A Dp427 and Postsynaptic Complexes in Central Inhibitory Synapses. This diagram illustrates the Dp427-associated complex, including α and β dystroglycans, and its role in postsynaptic scaffolding (the black U-shape form represents dystrobrevin). The interaction with key proteins such as Neuroligin-2 (NLGN2), neurexin, S-SCAM, and IQsec3, which are crucial for GABAAR clustering, is depicted. The GABAAR subunits are colour-coded to identify α subunits in light blue, β subunits in purple, and γ2 subunits in red. B Dp140 complexes in Synapses. This illustration shows the Dp140 complex associated with Ca_v2.1 and glutamate axis. C Dp71 and its Association with AQP4 and Kir4.1 Channels in Astrocyte Endfeet. This panel demonstrates the interaction of Dp71 with AQP4 and Kir4.1 channels within the perivascular astrocyte endfeet, indicating its potential role in neurovascular coupling. α-DG α-dystroglycan, β-DG β-dystroglycan, nNOS neuronal nitric oxide synthase, NLGN2 neuroligin 2, IQsec3 gephyrin-associated IQ motif and SEC7 domain-containing protein 3 (also called SynArfGEF), S-SCAM synaptic scaffolding molecule (also called MAGI-2 for membrane-associated guanylate kinase inverted 2); Ca_V2.1 calcium channels Kir: potassium channels, AQP-4 aquaporin-4, α-Dbv-1 α-dystrobrevin-1, DG dystroglycan, Syn syntrophin. Created in BioRender.

Fig. 3. Domains and areas of brain function affected in DMD.

Systematic overview of brain related comorbidities in DMD (Big ten of Duchenne) representing four domains and ten areas of (dys)functioning: A neurocognitive (executive functions, working memory and intellectual functioning); B Academics (reading and arithmetic); C emotional: (anxiety and depression; D neuropsychiatric (autism, Attention-Deficit Hyperactivity Disorder: ADHD, Obsessive Compulsive Disorder: OCD).

Fig. 4. Behavioural phenotyping of DMD mouse models.

A Expression pattern of brain dystrophins in dystrophin-deficient mouse lines. Mutation position and differential expression of the three brain dystrophins are shown for mouse lines carrying spontaneous mutations (mdx), chemically-induced mutations (mdx4cv, mdx3cv), transgenic deletion of a specific exon (mdx52) or whole dmd gene (dmd-null), and transgenic insertion (Dp71-null). E: exon; I: intron; del-: deletion; ( + ) protein expressed; (-) protein absent. B–E Illustrative images of the main behavioural tests that revealed key phenotypes in DMD mouse models. The tests tackled distinct brain-related functions including: B motor functions using the inverted grid (left) and rotarod (right) tests; C emtional and stress reactivity following scruff restraint (left drawing) or using elevated plus maze, light-dark choice and open-field anxiety tests (three last drawings, respectively); D social behaviour during social approach test (left) and socially-induced ultrasonic vocalisations (right); E cognitive functions using, respectively from top to bottom drawings, an object recognition test, fear conditioning, spatial working memory tasks in radial or T mazes, and spatial learning tasks in water maze.
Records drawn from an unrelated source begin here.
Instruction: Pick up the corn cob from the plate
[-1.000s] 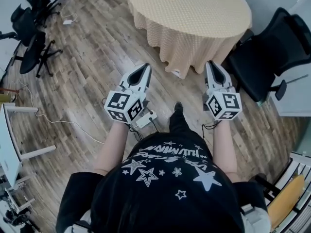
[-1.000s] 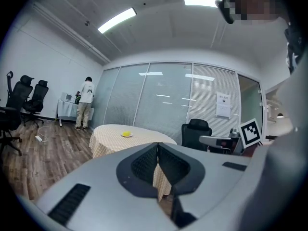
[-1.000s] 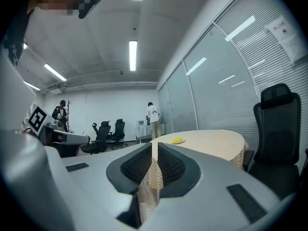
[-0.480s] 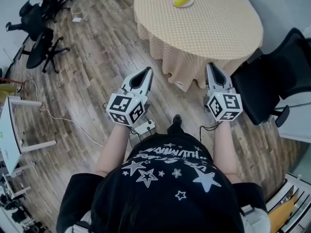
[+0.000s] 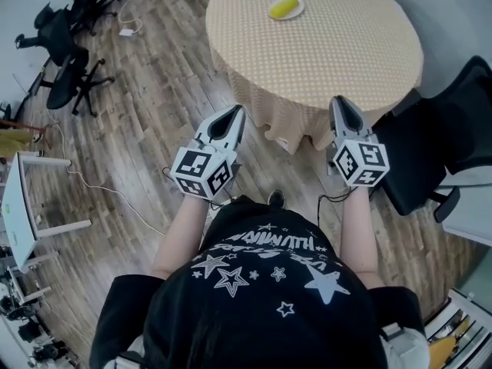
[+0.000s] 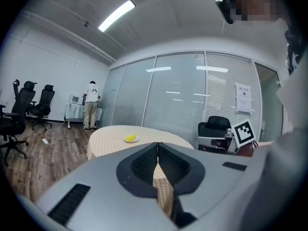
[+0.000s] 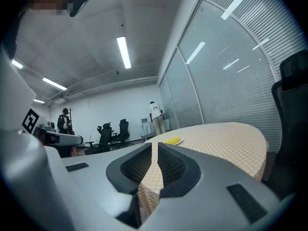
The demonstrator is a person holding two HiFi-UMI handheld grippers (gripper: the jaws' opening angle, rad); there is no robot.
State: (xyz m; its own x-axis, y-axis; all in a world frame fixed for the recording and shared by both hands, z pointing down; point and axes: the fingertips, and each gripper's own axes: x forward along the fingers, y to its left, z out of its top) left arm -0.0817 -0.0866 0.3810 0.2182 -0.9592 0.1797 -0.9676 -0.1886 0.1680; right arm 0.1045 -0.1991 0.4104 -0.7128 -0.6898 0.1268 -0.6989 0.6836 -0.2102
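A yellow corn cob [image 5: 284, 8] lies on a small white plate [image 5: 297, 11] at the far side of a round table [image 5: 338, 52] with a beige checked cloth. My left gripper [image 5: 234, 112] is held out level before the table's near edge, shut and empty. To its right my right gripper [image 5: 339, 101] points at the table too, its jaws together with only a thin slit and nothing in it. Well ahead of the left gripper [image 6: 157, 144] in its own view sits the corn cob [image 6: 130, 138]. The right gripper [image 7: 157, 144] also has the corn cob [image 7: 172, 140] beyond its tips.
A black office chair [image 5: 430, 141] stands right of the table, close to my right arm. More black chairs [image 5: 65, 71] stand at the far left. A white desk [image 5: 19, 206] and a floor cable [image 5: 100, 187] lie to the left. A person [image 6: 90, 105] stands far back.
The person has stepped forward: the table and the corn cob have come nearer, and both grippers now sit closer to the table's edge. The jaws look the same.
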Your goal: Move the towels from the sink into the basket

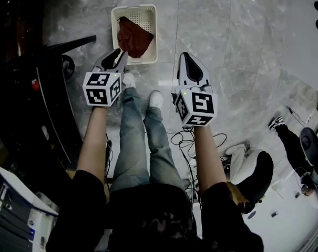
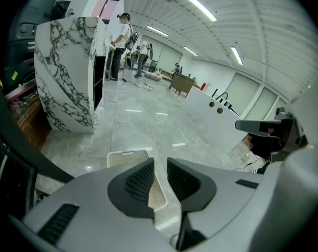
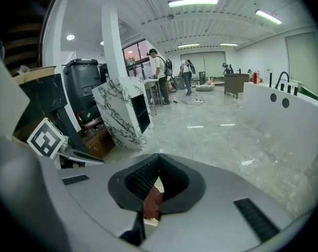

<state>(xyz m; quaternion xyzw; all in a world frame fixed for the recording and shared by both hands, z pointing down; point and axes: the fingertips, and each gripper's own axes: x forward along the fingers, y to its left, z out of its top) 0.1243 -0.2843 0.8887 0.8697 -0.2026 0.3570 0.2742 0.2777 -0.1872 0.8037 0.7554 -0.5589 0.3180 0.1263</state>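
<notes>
Pretty bright indoors, all from the ceiling strip lights (image 3: 193,2) at 12 o'clock. Glare streaks on the glossy floor (image 3: 195,126). Both gripper views are heavy fisheye with black corners. The head view goes murky around 9 o'clock.

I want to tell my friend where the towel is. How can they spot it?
Look at the grey marble floor just ahead of the person's white shoes. A cream plastic basket with holey walls stands there, and the towel lies crumpled inside it. It is the only dark red, soft thing; everything around it is pale or grey.
</notes>
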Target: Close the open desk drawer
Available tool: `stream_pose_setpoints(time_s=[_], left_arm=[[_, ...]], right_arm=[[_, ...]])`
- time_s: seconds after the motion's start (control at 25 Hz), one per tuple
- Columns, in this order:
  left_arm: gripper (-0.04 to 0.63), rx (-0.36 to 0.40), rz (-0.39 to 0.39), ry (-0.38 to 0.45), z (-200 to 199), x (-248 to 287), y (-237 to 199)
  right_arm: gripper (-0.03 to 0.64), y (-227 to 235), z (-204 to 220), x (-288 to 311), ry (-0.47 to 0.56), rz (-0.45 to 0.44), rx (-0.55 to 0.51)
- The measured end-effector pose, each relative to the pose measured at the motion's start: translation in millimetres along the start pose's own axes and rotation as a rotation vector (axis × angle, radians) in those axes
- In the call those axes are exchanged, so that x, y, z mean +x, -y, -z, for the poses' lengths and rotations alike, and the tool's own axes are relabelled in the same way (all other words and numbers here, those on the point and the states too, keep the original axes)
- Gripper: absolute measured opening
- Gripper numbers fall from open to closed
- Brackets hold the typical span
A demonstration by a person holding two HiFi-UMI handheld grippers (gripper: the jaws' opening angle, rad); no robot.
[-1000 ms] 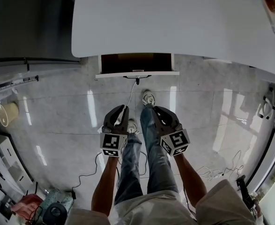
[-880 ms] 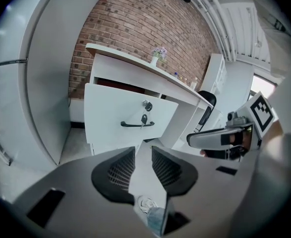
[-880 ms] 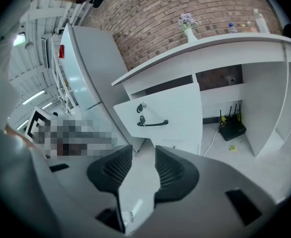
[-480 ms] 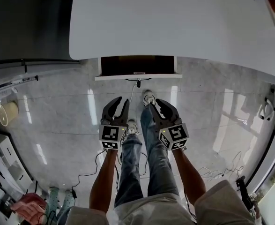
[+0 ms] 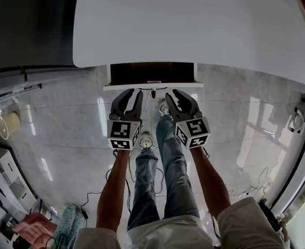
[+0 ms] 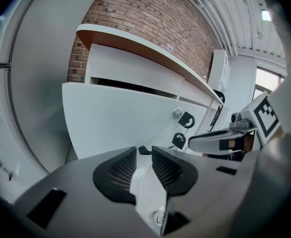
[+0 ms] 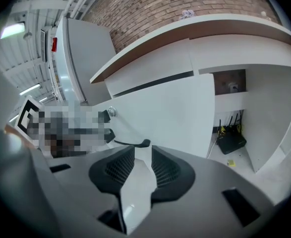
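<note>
No legible text, brand, number or sign is found in any view; the only printed marks are black-and-white square code patterns on the left marker cube [image 5: 123, 134] of the left gripper [image 5: 130, 93] and the right marker cube [image 5: 192, 132] of the right gripper [image 5: 174, 93].

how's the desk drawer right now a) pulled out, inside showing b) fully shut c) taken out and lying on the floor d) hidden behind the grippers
a: in the head view the drawer sticks out from under the desk top, its dark inside exposed.
</note>
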State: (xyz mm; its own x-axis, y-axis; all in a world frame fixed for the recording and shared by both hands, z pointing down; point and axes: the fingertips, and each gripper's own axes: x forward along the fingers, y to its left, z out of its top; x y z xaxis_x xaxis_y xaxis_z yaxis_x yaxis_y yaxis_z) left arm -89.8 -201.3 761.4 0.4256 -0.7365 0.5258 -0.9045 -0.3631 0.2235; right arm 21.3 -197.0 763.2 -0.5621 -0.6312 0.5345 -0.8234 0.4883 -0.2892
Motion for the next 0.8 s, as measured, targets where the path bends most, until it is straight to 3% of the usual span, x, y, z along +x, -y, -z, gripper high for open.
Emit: stream_pose_setpoints(time_s=[0.8], left_arm=[[0.095, 0.025, 0.057, 0.003, 0.6, 9.5, 1.2]], right_arm=[[0.087, 1.8, -5.1, 16.8, -0.001, 0.004, -0.085]])
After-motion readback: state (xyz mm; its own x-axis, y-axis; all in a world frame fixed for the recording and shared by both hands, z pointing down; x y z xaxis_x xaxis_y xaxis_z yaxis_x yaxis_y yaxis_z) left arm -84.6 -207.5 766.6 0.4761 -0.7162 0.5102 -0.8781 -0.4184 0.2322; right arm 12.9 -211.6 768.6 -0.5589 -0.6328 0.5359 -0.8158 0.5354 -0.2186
Created in BioRender.

Fig. 5. Impact of genetic therapies on mouse neurobehavioural phenotypes.

A Possible exon skipping strategies to restore the open reading frame in DMD mouse model carrying a deletion of exon 52. Exon 52 deleted dmd mRNA is out of frame and no functional Dp427 and Dp140 are thus produced. Skipping of exon 51 can restore Dp427 expression but not Dp140 expression because exon 51 contains Dp140 start codon. In contrast, exon 53 skipping offers the opportunity to restore both Dp427 and Dp140. B The brain delivery of genetic tools allowing dystrophin isoforms restoration improves key neurobehavioural phenotypes in DMD mouse models including emotional and stress reactivity (e.g. using fear response, elevated plus maze, light-dark choice tests), cognitive functions using a fear conditioning test and social behaviour during social approach test. This figure was created using Biorender.com, panel A and B (Created in BioRender).